▸ **TASK REQUIREMENTS**
Only what runs from the line with "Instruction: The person" to the final line of the records below should be given again, word for word.

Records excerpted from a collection
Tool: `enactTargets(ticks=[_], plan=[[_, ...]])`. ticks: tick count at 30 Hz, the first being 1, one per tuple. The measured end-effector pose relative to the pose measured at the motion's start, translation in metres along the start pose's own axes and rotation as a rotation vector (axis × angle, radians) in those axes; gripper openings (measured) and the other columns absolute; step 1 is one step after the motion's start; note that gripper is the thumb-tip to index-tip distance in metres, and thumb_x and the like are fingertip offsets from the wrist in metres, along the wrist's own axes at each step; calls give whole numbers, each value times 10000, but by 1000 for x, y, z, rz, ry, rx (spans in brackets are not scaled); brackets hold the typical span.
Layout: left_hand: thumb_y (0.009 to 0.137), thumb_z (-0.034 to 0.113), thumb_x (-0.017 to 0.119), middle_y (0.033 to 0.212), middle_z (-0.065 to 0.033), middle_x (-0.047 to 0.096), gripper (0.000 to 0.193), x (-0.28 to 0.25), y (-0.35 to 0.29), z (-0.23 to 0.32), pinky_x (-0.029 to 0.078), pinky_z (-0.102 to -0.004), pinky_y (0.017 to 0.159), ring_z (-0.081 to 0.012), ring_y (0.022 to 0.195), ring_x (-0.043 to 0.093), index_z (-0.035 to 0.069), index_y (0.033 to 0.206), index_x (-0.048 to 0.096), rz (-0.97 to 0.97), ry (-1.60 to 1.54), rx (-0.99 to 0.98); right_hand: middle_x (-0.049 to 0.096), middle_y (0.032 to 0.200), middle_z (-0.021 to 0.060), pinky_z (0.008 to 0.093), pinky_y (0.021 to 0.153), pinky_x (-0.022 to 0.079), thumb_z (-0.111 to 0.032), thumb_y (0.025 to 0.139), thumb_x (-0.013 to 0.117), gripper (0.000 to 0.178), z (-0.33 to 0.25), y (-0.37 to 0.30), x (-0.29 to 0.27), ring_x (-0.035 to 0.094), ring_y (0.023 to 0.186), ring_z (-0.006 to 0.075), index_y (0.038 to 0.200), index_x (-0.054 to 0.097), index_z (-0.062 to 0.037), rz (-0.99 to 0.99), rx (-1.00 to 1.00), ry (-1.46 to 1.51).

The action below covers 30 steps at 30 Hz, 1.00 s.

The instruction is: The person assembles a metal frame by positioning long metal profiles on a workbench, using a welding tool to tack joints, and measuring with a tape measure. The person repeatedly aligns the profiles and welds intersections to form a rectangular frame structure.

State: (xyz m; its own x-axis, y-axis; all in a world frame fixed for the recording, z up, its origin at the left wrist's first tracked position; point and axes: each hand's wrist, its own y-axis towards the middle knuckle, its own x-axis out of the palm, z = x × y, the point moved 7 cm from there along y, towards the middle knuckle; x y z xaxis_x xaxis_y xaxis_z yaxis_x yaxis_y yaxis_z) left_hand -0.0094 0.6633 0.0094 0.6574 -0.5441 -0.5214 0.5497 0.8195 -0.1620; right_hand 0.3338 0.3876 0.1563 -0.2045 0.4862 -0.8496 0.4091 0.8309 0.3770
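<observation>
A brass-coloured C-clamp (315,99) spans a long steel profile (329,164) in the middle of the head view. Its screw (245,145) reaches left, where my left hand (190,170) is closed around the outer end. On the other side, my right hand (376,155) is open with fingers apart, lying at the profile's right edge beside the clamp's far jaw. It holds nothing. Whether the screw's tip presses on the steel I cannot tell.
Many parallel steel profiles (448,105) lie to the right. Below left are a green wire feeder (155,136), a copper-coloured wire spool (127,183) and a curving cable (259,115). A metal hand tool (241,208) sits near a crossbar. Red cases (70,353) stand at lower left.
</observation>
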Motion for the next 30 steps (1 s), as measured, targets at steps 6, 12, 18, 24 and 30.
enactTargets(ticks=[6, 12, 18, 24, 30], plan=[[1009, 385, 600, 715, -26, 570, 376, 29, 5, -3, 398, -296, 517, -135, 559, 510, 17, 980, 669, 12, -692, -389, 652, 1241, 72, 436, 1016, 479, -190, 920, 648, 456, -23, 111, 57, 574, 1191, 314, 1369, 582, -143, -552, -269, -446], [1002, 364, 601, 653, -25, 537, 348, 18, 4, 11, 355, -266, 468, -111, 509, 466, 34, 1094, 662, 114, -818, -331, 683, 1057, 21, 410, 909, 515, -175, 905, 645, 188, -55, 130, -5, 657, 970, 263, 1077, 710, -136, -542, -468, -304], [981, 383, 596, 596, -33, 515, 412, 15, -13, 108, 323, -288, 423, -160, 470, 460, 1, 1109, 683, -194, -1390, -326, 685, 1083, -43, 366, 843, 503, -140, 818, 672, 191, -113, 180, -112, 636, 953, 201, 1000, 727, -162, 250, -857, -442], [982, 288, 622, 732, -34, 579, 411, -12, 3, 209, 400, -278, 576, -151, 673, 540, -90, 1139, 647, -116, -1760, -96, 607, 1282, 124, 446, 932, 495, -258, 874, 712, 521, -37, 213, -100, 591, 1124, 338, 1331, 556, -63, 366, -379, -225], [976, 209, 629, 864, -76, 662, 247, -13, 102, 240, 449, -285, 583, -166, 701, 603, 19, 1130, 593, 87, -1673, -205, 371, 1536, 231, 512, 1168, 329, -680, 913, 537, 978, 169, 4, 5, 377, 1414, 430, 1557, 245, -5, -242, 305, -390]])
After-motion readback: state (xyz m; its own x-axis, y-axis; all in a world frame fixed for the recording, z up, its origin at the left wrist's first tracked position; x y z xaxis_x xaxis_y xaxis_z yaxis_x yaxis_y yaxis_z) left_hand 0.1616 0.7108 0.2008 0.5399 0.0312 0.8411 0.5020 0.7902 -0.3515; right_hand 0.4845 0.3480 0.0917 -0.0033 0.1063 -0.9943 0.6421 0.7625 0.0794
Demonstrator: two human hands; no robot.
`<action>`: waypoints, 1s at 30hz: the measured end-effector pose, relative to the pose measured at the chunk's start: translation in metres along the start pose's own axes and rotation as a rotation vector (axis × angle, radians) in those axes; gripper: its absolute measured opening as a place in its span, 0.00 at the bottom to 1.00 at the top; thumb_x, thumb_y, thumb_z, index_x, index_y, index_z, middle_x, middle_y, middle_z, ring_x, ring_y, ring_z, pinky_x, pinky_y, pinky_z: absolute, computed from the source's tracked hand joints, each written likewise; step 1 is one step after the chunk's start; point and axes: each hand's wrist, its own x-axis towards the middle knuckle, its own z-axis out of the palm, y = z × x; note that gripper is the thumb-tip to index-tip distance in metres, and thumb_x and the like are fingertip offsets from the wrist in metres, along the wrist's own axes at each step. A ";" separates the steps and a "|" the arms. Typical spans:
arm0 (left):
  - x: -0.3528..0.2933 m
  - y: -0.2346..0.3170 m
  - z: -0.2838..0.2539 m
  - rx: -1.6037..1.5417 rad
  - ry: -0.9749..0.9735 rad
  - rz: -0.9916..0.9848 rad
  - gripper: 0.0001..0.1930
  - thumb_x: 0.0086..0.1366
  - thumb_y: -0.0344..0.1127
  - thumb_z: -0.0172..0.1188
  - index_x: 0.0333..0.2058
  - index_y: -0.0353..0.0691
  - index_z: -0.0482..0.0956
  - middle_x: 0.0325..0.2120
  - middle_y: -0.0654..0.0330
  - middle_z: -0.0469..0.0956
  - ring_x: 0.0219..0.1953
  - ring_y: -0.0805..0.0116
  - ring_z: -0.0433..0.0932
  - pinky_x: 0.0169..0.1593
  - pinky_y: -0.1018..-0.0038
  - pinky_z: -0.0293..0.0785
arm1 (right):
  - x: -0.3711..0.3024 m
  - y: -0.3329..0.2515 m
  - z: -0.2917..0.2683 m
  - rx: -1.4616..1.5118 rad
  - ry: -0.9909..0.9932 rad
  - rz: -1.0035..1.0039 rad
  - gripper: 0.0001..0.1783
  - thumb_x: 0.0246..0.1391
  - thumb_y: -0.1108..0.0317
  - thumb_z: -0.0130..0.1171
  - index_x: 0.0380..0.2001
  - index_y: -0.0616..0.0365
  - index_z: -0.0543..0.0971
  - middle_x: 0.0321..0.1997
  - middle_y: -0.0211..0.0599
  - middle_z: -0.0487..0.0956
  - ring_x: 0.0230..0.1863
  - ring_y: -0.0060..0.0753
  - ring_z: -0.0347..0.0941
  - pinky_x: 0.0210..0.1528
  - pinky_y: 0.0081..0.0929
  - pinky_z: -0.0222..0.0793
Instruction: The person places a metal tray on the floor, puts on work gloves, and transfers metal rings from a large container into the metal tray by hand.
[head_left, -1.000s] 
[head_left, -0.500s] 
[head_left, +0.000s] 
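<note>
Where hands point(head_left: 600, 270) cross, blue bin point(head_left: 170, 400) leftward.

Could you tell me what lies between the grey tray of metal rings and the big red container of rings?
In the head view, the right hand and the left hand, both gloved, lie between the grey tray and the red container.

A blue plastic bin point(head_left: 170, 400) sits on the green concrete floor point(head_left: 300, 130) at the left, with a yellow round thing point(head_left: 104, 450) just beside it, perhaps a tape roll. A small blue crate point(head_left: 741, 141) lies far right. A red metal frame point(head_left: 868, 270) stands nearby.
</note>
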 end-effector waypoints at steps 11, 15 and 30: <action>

▸ **ANSWER SECTION**
Instruction: The person places a metal tray on the floor, puts on work gloves, and transfers metal rings from a large container into the metal tray by hand.
[head_left, -1.000s] 
[head_left, -0.500s] 
[head_left, +0.000s] 
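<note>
Where hands point(head_left: 600, 270) cross, blue bin point(head_left: 170, 400) leftward.

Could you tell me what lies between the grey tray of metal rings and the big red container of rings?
In the head view, the right hand and the left hand, both gloved, lie between the grey tray and the red container.

A blue plastic bin point(head_left: 170, 400) sits on the green concrete floor point(head_left: 300, 130) at the left, with a yellow round thing point(head_left: 104, 450) just beside it, perhaps a tape roll. A small blue crate point(head_left: 741, 141) lies far right. A red metal frame point(head_left: 868, 270) stands nearby.
</note>
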 end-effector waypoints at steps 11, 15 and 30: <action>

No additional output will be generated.